• _Exercise brief_
Within the data that follows, set down exactly the lines from the one containing "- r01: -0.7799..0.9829" through the one containing "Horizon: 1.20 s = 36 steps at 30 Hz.", both ends included.

(Data items)

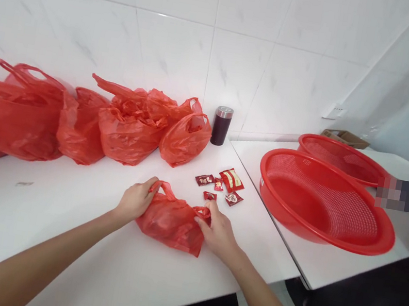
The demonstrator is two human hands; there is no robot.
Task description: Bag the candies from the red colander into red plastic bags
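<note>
On the white table in front of me lies a small red plastic bag [173,223] with something inside that I cannot make out. My left hand [136,199] is closed on its left handle. The right handle is pinched in my right hand [220,231]. Just beyond the bag, several small wrapped packets are scattered, among them a dark red packet [205,180], a red and cream packet [232,179] and a small red packet [210,196] close to my right fingers.
Several filled red plastic bags [130,125] line the wall at the left and centre. A dark tumbler [221,127] stands beside them. Two large red perforated baskets [294,223] occupy the adjoining table, with a cardboard box [344,138] behind. Another person's dark clothing [369,290] shows at the right.
</note>
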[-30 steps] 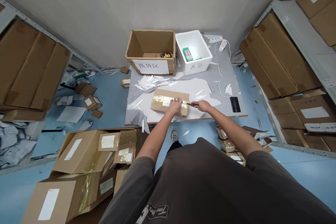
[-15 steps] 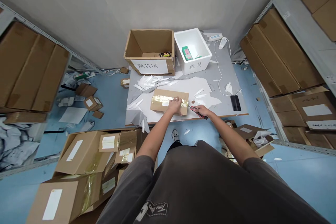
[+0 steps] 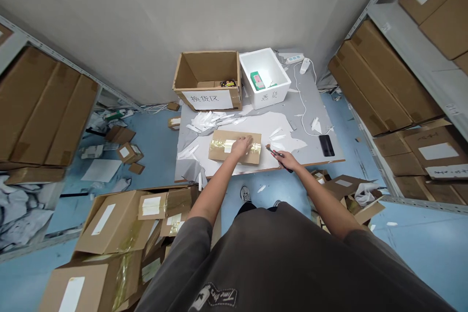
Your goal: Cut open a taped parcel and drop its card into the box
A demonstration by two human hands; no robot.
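Note:
A taped brown cardboard box [image 3: 223, 137] lies near the table's front edge. Clear yellowish tape runs along its top, with a white label partly under my hand. My left hand [image 3: 242, 146] rests on that top face, fingers stretched out flat. Just right of the box, my right hand [image 3: 286, 160] is closed around a utility knife [image 3: 275, 152] with a black and red handle. Its front end points toward the box but stands apart from it; the blade is hard to make out.
Behind stand an open carton [image 3: 175, 88] and a white foam box [image 3: 252, 102]. Paper scraps [image 3: 208, 121] litter the table [image 3: 310, 95]; a phone [image 3: 326, 146] lies at right. Stacked cartons [image 3: 109, 224] sit lower left; shelves with boxes [image 3: 383, 78] flank both sides.
The utility knife has drawn back to the right, away from the box's end. My left hand stays on the box, its fingers now flatter. The view has shifted slightly.

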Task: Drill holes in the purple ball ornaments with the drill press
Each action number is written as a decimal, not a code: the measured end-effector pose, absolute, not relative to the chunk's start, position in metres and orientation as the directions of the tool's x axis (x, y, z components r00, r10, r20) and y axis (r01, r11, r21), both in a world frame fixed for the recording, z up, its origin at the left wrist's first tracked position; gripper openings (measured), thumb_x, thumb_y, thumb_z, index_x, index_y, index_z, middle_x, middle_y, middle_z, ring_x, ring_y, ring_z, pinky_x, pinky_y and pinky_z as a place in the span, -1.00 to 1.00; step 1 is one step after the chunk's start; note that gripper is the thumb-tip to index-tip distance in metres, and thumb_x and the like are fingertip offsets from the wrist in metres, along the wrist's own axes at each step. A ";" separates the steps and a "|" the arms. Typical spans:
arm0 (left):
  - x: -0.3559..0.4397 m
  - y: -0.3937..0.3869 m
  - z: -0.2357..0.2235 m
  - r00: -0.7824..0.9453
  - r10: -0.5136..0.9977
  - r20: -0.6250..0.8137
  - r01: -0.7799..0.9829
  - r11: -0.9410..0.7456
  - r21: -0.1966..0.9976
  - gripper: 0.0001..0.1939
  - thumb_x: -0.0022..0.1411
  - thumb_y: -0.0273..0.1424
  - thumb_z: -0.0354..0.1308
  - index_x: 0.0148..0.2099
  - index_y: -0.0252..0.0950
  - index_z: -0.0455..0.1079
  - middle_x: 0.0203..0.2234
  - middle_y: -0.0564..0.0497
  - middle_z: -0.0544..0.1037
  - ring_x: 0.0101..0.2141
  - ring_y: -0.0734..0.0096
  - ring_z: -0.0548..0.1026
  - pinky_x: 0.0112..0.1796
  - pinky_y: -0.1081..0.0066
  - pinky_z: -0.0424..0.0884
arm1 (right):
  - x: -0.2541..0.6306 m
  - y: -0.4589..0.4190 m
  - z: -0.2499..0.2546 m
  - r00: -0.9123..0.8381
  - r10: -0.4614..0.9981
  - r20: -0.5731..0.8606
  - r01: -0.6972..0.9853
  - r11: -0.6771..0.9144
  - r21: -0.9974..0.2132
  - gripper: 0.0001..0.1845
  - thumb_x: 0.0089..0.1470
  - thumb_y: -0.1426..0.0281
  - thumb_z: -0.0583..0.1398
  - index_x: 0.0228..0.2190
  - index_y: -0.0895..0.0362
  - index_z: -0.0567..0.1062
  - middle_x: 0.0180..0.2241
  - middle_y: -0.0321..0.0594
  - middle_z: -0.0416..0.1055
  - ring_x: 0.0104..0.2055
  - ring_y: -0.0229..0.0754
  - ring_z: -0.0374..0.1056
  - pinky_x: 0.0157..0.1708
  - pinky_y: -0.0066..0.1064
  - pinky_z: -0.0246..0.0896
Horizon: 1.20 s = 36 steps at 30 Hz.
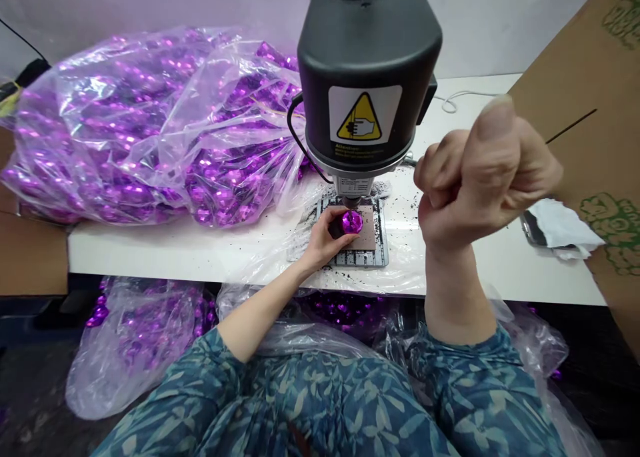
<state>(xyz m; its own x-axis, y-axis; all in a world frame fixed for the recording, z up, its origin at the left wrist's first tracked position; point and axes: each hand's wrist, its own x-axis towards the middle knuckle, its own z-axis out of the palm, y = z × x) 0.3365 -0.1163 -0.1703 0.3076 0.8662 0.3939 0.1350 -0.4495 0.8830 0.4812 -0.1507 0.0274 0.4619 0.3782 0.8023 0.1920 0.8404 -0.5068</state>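
Observation:
A small shiny purple faceted ball (pixel 352 222) sits under the chuck and bit (pixel 352 203) of a black bench drill press (pixel 367 57). The fingers and thumb of my left hand (pixel 327 237) curve around its left side and grip it. Beneath it lies a flat brown board (pixel 367 233) on the slotted metal base (pixel 381 247). To the right of the drill head, my right hand (pixel 485 173) is raised in a closed fist. Whatever is inside that fist is hidden from this angle.
A big clear bag of purple faceted balls (pixel 125 123) fills the table's left side. Another such bag (pixel 145 337) hangs below the front edge. Dark shavings lie around the base. Cardboard (pixel 590 63) stands at right, near a white cloth (pixel 565 223).

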 end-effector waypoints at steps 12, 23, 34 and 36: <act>0.335 -0.115 -0.173 0.316 0.855 0.411 0.109 -0.462 0.880 -0.46 0.12 -0.21 0.46 0.06 -0.27 0.37 -0.03 -0.14 0.56 -0.01 0.17 0.57 0.04 0.17 0.50 | 0.493 -0.147 -0.010 0.326 0.230 0.917 0.203 0.931 -0.305 -0.49 0.24 0.35 0.10 -0.71 0.12 0.12 -0.77 -0.43 0.00 -0.75 -0.44 0.05 -0.74 -0.48 -0.06; 0.335 -0.115 -0.176 0.305 0.847 0.435 0.112 -0.486 0.867 -0.45 0.14 -0.20 0.45 0.08 -0.24 0.36 -0.01 -0.12 0.55 0.02 0.16 0.56 0.07 0.15 0.49 | 0.496 -0.140 -0.024 0.155 0.005 0.988 0.206 0.978 -0.038 -0.56 0.12 0.56 0.10 -0.67 0.11 0.01 -0.76 -0.49 -0.05 -0.79 -0.48 -0.07 -0.76 -0.46 -0.20; 0.337 -0.126 -0.161 0.223 0.901 0.373 0.187 -0.415 0.890 -0.50 0.09 -0.32 0.47 0.02 -0.25 0.36 -0.09 -0.08 0.55 -0.05 0.20 0.56 0.00 0.17 0.51 | 0.484 -0.135 0.036 0.472 0.319 0.822 0.165 0.884 -0.438 -0.52 0.17 0.45 0.20 -0.72 0.12 0.19 -0.76 -0.45 0.00 -0.75 -0.45 -0.05 -0.72 -0.42 -0.17; 0.329 -0.141 -0.150 0.186 0.923 0.336 0.264 -0.376 0.888 -0.51 0.09 -0.29 0.46 0.00 -0.26 0.36 -0.12 -0.07 0.54 -0.10 0.21 0.55 -0.06 0.18 0.52 | 0.483 -0.132 0.053 0.437 0.415 0.798 0.121 0.852 -0.509 -0.47 0.17 0.28 0.24 -0.72 0.12 0.20 -0.77 -0.46 -0.05 -0.76 -0.46 -0.04 -0.74 -0.43 -0.17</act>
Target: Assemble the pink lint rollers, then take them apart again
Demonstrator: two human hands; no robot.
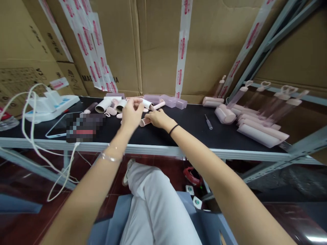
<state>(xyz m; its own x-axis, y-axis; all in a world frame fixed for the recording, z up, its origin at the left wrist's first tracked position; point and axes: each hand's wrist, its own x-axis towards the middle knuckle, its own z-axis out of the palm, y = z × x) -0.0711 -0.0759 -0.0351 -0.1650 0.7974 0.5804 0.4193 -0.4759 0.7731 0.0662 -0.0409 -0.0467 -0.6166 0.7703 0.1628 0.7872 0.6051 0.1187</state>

• _Final answer_
  - r01: -0.7799..0.9829
  - r11: -0.9410..0.7456
  - r21: -0.1966..0.9976
  - gripper: 0.0001..0.1939
  - thumb_x: -0.0022..0.1411
  - thumb_y: -0.0273..0.1424
  - thumb_z: -0.0354..0.1308
  - index_x: 0.0148..0.2099
  - index_y: -0.0252..0.0950
  - index_z: -0.0455..0.1079
  - middle_x: 0.0203..0.2234
  - middle_y: -0.0564..0.0497
  - middle_z: -0.0544..0.1037
  - ring_x: 0.0101..0.2141
  - ring_y: -0.0734..0.0096
  - ring_z: -0.0548..0.1026
  - pinky_x: 0.0112..0.1796
  - pinky_y: -0.1081..0.0066
  - pinky_z: -0.0424..0.0884
arm1 (right):
  - x: -0.2541..0.6306 m
  - y: -0.4589..0.4190 m
  - z: -0.2499..0.2546 m
  - r00: -0.9123..0.8381
  - r10: -0.4614..0.9981
  - r20: -0.5731..0.8606
  - r01: -0.6972..0.9853
  - r11: -0.6771..0.9144
  - r21: -0.9974..0.2132
  - gripper: 0.0001..0.1845
  - thumb_x: 0.0089..0.1470
  - thumb_y: -0.1426..0.0281
  - thumb_z: -0.0583..0.1398
  - index_x: 0.0228..0.2190
  - index_y: -0.0895..0.0362
  - index_z: -0.0567..0.1062
  - middle_x: 0.0180..0.2241
  - middle_y: -0.0321..0.0594
  - middle_z: -0.0416..0.1055
  - ring_x: 0.0104..0.2055
  - ring_y: -0.0229..0.0754
  - ring_z: -0.0374..0.1056
  - pinky_x: 0.0157..0.1708
  - pinky_y: -0.0066..0.1064
  - pinky_z: -0.0246..0.0896
Horizon: 1.20 s = 36 steps at 30 Hz.

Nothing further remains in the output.